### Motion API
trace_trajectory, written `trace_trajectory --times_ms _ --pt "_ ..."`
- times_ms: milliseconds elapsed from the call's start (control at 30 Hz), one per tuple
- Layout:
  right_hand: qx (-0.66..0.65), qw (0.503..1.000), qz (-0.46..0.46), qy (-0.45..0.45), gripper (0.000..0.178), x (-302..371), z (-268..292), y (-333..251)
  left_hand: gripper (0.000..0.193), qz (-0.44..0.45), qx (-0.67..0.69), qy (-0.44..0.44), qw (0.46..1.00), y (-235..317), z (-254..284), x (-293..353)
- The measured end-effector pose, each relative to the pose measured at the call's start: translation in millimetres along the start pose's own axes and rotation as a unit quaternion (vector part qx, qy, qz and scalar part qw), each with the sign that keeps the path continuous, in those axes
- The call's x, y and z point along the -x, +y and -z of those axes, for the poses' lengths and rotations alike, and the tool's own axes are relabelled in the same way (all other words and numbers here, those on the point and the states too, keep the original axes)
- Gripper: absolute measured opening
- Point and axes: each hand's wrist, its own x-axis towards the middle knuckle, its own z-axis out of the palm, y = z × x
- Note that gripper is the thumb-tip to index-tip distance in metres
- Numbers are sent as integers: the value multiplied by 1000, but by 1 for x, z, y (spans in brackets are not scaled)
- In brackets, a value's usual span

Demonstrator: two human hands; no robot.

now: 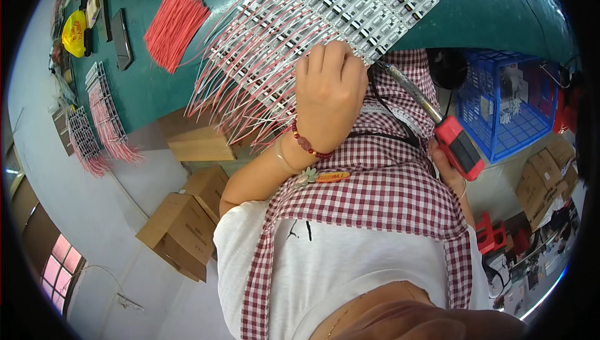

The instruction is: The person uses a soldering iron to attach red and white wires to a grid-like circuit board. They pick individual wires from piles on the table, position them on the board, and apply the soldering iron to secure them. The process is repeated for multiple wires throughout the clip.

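Observation:
A panel of small silvery-white units (350,2) in rows lies on the green table, with many thin red and white wires (250,77) trailing from it toward the near left. My left hand (331,87) rests at the panel's near edge, its fingers curled and pressed together; whatever they pinch is hidden beneath them. In my right hand (445,166) is a soldering iron (459,146) with a red and black handle. The iron's metal shaft slants up and left, and its tip reaches the panel's near corner, close to my left fingers.
Red wires (177,26) lie bundled left of the panel, near a dark phone (122,39) and a yellow packet (74,34). Smaller wired panels (106,105) overhang the table's left edge. Cardboard boxes (181,230) stand below; a blue crate (500,146) stands at right.

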Motion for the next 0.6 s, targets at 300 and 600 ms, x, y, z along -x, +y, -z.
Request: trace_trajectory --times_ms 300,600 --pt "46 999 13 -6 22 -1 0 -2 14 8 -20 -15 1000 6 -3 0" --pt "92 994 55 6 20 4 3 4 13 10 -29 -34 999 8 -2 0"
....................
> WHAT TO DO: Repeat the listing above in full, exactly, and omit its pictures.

> YOUR RESPONSE:
### Motion API
trace_trajectory, written `trace_trajectory --times_ms _ --pt "_ ..."`
- times_ms: milliseconds elapsed from the call's start (control at 30 Hz), one per tuple
- Layout:
  right_hand: qx (-0.66..0.65), qw (0.503..1.000), qz (-0.46..0.46), qy (-0.45..0.45), gripper (0.000..0.178), x (-302..371), z (-268..292), y (-333..251)
  left_hand: gripper (0.000..0.193), qz (-0.44..0.45), qx (-0.67..0.69), qy (-0.44..0.44), qw (0.46..1.00), y (-235..317), z (-254..284), x (-293..353)
- The measured end-effector pose, each relative to the pose measured at the call's start: translation in millimetres along the start pose's own axes and rotation as a unit quaternion (vector part qx, qy, qz and scalar part qw), each with the sign that keeps the path continuous, in those axes
- The call's x, y and z point along the -x, +y and -z of those axes, for the poses' lengths and rotations alike, and the tool's own axes are relabelled in the same way (all other words and numbers here, those on the point and the states too, keep the original axes)
- Gripper: absolute measured opening
- Point and axes: each hand's wrist, its own x-axis towards the middle knuckle, its own z-axis out of the palm, y = z × x
- Note that gripper is the thumb-tip to index-tip distance in metres
- Numbers are sent as integers: the value multiplied by 1000, but by 1 for x, z, y (spans in brackets are not scaled)
- In brackets, a value's usual span

Demonstrator: two human hands; no robot.

now: 

The instruction is: The person uses a soldering iron to attach red and white wires to a grid-like circuit board. They pick individual wires from piles on the table, position them on the board, and apply the soldering iron to secure them. The process is repeated for multiple wires throughout the clip.

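Observation:
A panel of small silvery-white units (350,2) in rows lies on the green table, with many thin red and white wires (250,77) trailing from it toward the near left. My left hand (331,87) rests at the panel's near edge, its fingers curled and pressed together; whatever they pinch is hidden beneath them. In my right hand (445,166) is a soldering iron (459,146) with a red and black handle. The iron's metal shaft slants up and left, and its tip reaches the panel's near corner, close to my left fingers.
Red wires (177,26) lie bundled left of the panel, near a dark phone (122,39) and a yellow packet (74,34). Smaller wired panels (106,105) overhang the table's left edge. Cardboard boxes (181,230) stand below; a blue crate (500,146) stands at right.
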
Motion for the next 0.6 s, targets at 300 and 600 ms, x, y, z along -x, +y, -z.
Request: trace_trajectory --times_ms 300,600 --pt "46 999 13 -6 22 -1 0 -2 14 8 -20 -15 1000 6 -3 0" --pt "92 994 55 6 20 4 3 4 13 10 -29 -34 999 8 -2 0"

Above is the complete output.